Exercise objective: Reproduce the data below word for word.

Data extract:

********************

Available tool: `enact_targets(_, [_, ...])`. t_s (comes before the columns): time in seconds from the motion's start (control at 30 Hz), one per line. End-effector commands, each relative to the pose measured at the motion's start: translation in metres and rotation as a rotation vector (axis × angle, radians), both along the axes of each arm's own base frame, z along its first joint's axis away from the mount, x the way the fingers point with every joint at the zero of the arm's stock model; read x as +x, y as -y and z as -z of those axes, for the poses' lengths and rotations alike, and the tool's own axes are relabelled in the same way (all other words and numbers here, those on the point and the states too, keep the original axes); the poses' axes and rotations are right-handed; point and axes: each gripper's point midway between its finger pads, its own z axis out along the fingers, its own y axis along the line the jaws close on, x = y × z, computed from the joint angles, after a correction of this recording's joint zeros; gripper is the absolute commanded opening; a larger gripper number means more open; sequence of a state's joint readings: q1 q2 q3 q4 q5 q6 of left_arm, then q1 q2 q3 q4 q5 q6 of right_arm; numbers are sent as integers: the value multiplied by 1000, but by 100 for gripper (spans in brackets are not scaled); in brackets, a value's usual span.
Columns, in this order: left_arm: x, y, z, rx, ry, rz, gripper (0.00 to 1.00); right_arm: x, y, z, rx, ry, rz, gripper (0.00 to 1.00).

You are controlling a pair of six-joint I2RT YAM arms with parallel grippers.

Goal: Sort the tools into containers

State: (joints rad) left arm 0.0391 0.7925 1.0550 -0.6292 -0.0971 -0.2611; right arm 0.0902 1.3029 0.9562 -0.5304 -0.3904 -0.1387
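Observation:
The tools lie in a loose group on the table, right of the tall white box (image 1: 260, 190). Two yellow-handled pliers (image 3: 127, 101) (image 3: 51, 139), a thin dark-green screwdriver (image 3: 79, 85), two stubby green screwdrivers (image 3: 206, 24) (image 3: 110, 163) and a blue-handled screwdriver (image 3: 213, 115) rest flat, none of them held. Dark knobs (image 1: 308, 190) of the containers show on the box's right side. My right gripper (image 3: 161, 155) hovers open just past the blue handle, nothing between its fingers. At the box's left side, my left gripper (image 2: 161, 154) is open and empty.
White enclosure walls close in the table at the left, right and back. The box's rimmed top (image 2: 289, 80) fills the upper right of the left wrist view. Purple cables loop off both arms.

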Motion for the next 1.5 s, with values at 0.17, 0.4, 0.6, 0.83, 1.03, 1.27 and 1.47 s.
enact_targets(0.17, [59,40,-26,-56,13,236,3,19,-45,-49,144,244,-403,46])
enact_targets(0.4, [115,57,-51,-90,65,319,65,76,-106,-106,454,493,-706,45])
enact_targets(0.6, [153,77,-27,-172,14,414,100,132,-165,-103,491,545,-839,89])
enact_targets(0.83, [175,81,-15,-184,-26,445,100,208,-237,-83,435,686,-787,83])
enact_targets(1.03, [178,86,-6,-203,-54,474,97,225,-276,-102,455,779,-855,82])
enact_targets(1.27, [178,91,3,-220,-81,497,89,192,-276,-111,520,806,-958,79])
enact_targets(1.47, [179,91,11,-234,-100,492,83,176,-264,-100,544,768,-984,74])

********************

Answer for the task:
Available tool: `enact_targets(_, [_, ...])`. t_s (comes before the columns): time in seconds from the motion's start (control at 30 Hz), one per line. End-effector commands, each relative to the pose measured at the motion's start: translation in metres and rotation as a rotation vector (axis × angle, radians), both along the axes of each arm's own base frame, z along its first joint's axis away from the mount, x the way the fingers point with every joint at the zero of the arm's stock model; read x as +x, y as -y and z as -z of those axes, for the poses' lengths and rotations alike, and the tool's own axes are relabelled in the same way (all other words and numbers here, those on the point and the states too, keep the original axes); the poses' axes and rotations are right-handed; point and axes: each gripper's point midway between its finger pads, its own z axis out along the fingers, its own y axis along the line the jaws close on, x = y × z, computed from the joint angles, after a correction of this recording's joint zeros; gripper is the absolute commanded opening; a larger gripper number means more open; sequence of a state's joint readings: q1 q2 q3 q4 q5 q6 of left_arm, then q1 q2 q3 q4 q5 q6 of right_arm; numbers are sent as integers: the value multiplied by 1000, but by 100 for gripper (spans in brackets are not scaled); in brackets, a value's usual span.
Columns, in this order: left_arm: x, y, z, rx, ry, rz, gripper (0.00 to 1.00); right_arm: x, y, z, rx, ry, rz, gripper (0.00 to 1.00).

You are controlling a pair of six-joint I2RT YAM arms with parallel grippers.

Goal: Sort the tools into containers

State: (joints rad) left arm 0.0391 0.7925 1.0550 -0.6292 -0.0971 -0.2611; right arm 0.0902 1.3029 0.9562 -0.5304 -0.3904 -0.1387
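Observation:
The tools lie in a loose group on the table, right of the tall white box (image 1: 260, 190). Two yellow-handled pliers (image 3: 127, 101) (image 3: 51, 139), a thin dark-green screwdriver (image 3: 79, 85), two stubby green screwdrivers (image 3: 206, 24) (image 3: 110, 163) and a blue-handled screwdriver (image 3: 213, 115) rest flat, none of them held. Dark knobs (image 1: 308, 190) of the containers show on the box's right side. My right gripper (image 3: 161, 155) hovers open just past the blue handle, nothing between its fingers. At the box's left side, my left gripper (image 2: 161, 154) is open and empty.
White enclosure walls close in the table at the left, right and back. The box's rimmed top (image 2: 289, 80) fills the upper right of the left wrist view. Purple cables loop off both arms.
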
Motion for the next 1.5 s, with values at 0.17, 0.4, 0.6, 0.83, 1.03, 1.27 and 1.47 s.
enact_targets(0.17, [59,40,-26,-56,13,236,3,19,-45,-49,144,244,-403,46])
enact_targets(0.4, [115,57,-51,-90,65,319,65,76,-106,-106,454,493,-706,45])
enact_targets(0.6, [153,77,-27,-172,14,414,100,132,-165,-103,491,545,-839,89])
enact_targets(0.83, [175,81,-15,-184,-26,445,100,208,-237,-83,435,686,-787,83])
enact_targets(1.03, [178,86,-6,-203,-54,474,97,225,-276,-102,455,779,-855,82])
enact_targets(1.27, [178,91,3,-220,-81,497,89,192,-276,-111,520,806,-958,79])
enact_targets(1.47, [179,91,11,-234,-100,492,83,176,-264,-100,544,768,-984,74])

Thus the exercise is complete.